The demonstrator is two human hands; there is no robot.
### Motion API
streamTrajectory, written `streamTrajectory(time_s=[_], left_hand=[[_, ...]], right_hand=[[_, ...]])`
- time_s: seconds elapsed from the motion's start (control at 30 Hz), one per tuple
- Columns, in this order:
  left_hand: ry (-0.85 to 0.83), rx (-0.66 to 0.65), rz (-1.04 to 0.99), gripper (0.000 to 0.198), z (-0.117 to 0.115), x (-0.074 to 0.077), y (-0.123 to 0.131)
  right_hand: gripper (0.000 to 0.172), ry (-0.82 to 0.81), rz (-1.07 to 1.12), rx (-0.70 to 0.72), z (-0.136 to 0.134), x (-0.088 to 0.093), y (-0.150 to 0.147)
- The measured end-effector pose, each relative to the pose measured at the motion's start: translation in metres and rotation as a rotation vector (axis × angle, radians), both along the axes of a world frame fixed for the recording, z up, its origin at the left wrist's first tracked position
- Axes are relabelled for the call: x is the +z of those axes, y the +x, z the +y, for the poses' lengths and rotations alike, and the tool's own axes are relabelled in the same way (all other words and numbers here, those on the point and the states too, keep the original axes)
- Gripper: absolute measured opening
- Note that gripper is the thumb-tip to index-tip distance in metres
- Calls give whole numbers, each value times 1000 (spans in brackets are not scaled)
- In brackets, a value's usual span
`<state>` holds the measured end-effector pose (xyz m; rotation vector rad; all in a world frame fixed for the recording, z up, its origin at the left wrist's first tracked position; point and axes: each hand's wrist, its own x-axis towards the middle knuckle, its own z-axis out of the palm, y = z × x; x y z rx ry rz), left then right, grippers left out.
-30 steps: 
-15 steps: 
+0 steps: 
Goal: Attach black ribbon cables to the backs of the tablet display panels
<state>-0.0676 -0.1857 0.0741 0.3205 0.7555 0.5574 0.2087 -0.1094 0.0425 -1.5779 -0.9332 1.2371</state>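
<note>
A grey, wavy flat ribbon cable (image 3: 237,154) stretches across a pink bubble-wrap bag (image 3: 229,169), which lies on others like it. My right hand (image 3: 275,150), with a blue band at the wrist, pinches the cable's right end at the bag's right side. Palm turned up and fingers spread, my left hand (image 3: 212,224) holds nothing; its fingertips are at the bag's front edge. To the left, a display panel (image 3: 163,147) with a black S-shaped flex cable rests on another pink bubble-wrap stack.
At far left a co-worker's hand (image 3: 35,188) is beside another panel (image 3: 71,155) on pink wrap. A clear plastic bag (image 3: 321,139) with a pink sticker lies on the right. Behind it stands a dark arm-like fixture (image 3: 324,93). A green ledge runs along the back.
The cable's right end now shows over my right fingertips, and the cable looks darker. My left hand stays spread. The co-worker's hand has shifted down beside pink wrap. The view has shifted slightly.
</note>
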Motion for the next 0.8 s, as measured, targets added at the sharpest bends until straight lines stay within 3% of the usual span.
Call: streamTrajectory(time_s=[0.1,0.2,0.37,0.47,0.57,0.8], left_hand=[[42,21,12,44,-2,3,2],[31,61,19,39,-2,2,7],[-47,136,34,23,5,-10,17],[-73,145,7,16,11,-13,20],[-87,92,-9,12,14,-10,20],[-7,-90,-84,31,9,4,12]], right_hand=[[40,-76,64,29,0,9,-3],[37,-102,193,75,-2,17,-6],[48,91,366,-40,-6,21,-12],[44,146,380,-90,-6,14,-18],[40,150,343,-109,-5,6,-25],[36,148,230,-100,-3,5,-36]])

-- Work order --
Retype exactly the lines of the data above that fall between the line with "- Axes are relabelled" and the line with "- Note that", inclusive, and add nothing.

-- Reply to the exercise --
- Axes are relabelled for the call: x is the +z of those axes, y the +x, z the +y, for the poses' lengths and rotations alike, and the tool's own axes are relabelled in the same way (all other words and numbers here, those on the point and the states too, keep the original axes)
- Gripper: absolute measured opening
- Note that gripper is the thumb-tip to index-tip distance in metres

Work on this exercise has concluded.